Nessa linha, o Tribunal de Justiça do Rio Grande do Sul vem decidindo:
 APELAÇÃO CÍVEL. SERVIDÃO ADMINISTRATIVA. LINHA DE
TRANSMISSÃO DE INTERLIGAÇÃO DE SUBESTAÇÃO. LIMITAÇÃO
ADMINISTRATIVA INCONTROVERSA. JUSTA INDENIZAÇÃO – ART. 40, DO
DECRETO LEI N° 3.365/41. LAUDO PERICIAL JUDICIAL. HONORÁRIOS DE
SUCUMBÊNCIA – ART. 27, §1°, DO DECRETO LEI N° 3.365/41. I – A par da
relevância do interesse público na melhoria das condições técnicas da
transmissão e fornecimento de energia elétrica, e ampliação de novas
cargas, com vistas ao fomento do desenvolvimento regional e social, bem
como os benefícios em favor da coletividade, tal não dispensa a justa
indenização, com base em avaliação atual, correspondente com a
realidade do mercado. II – Sobre o valor da indenização, não obstante a
não adstrição do Juiz ao laudo pericial, evidenciada a adoção de
procedimento técnico para quantificação da depreciação da área
remanescente, observadas as peculiaridades da região; preço médio de
mercado, bem como; e, especialmente a imposição de restrição da
prática de aviação agrícola, indispensável para cultura de arroz irrigado, a
justificar o coeficiente de 63%. Nesse sentido, a segurança do método
comparativo de dados, tendo em vista a diferença de valorização
imobiliária do metro quadrado, conforme o tamanho total do imóvel e a
aptidão comercial respectiva, notadamente com vistas à indenização da
restrição parcial havida, nos termos do art. 15-A, §§ 1º e 3º, do Dec.-Lei nº
3.365/41. Precedentes deste TJRS. III – De outra banda, o ônus de
sucumbência por parte da empresa concessionária apelante, tendo em vista o
decaimento situado na fixação da indenização superior ao preço ofertado, na
forma do art. 27, §1°, do Decreto Lei n° 3.365/41 Apelação desprovida[5]. –
Grifou-se.
 Outrossim, além da indenização pelas perdas na valorização da propriedade e
pelos rendimentos inviabilizados, todos os prejuízos e danos causados no
imóvel durante a execução dos trabalhos para a instalação das linhas de
transmissão, como, por exemplo, estragos no solo pela movimentação e
trânsito inadequado de maquinário, avarias em cercas, porteiras e demais
benfeitorias, devem ser apurados e indenizados ao proprietário.

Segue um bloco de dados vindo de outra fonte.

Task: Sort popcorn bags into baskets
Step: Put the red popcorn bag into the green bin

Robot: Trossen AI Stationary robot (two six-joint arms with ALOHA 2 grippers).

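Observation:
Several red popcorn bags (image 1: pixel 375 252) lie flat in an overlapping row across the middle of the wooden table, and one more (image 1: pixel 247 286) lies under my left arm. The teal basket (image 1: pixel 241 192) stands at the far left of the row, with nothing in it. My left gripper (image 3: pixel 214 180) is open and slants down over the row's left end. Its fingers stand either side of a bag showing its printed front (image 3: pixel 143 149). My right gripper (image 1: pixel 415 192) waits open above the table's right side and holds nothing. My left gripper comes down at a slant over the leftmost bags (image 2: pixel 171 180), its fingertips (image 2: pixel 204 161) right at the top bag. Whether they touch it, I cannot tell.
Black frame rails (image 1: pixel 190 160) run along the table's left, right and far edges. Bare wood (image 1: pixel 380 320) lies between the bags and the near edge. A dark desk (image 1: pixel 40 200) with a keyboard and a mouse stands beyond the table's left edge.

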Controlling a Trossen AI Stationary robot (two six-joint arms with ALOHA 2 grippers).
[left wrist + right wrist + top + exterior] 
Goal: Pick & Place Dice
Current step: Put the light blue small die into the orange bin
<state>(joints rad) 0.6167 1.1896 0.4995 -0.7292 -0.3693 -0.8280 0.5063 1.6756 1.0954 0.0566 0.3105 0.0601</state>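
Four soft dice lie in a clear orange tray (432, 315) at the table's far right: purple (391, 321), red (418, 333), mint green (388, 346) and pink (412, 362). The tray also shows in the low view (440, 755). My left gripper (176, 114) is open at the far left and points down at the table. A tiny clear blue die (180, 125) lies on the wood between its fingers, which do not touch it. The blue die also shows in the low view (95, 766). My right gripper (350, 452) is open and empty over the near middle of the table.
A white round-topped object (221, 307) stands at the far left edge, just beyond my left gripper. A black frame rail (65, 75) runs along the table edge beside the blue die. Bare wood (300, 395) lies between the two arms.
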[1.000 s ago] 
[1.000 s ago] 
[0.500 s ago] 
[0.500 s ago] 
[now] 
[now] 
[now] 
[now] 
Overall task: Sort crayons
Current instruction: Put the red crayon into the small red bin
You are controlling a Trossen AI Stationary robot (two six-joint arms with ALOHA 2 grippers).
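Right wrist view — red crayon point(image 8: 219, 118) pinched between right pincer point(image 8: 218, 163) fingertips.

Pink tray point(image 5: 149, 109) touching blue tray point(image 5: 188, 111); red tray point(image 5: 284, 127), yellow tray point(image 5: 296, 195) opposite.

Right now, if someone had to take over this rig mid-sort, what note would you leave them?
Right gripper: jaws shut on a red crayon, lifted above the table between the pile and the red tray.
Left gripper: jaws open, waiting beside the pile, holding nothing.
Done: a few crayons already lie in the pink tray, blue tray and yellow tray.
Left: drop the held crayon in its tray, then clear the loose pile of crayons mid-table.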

Deste modo, não restam dúvidas acerca do direito do proprietário do imóvel
que tenha sua propriedade parcialmente inviabilizada pela instalação de linhas
de transmissão, ser indenizado de forma justa e adequada, incluindo para tanto
todas as perdas sofridas, desde a desvalorização do bem, os rendimentos
perdidos em virtude da parcial inviabilidade de exercício pleno de atividades
agropecuárias, bem como pelos prejuízos ocasionados no período de
instalação das linhas, desde que devidamente fundamentado em laudo pericial,
conforme entendimento jurisprudencial.

Notas:
[1] DI PIETRO, Maria Sylvia Zanella. Direito Administrativo. 23. ed, São Paulo:
Atlas, 2010, p. 152.
[2] FREITAS, Juarez. Estudos de Direito Administrativo. 2. ed. rev. e atual., São
Paulo: Malheiros, 1997, p. 110.
[3] MEIRELLES, Hely Lopes. Direito Administrativo Brasileiro, Editora
Malheiros, 30ª Ed., 2005, p. 609.
[4] Apelação Cível, Nº 70080574585, Terceira Câmara Cível, Tribunal de
Justiça do RS, Relator: Matilde Chabar Maia, Julgado em: 28-03-2019.
[5] Apelação Cível, Nº 70081387011, Terceira Câmara Cível, Tribunal de
Justiça do RS, Relator: Eduardo Delgado, Julgado em: 31-05-2019.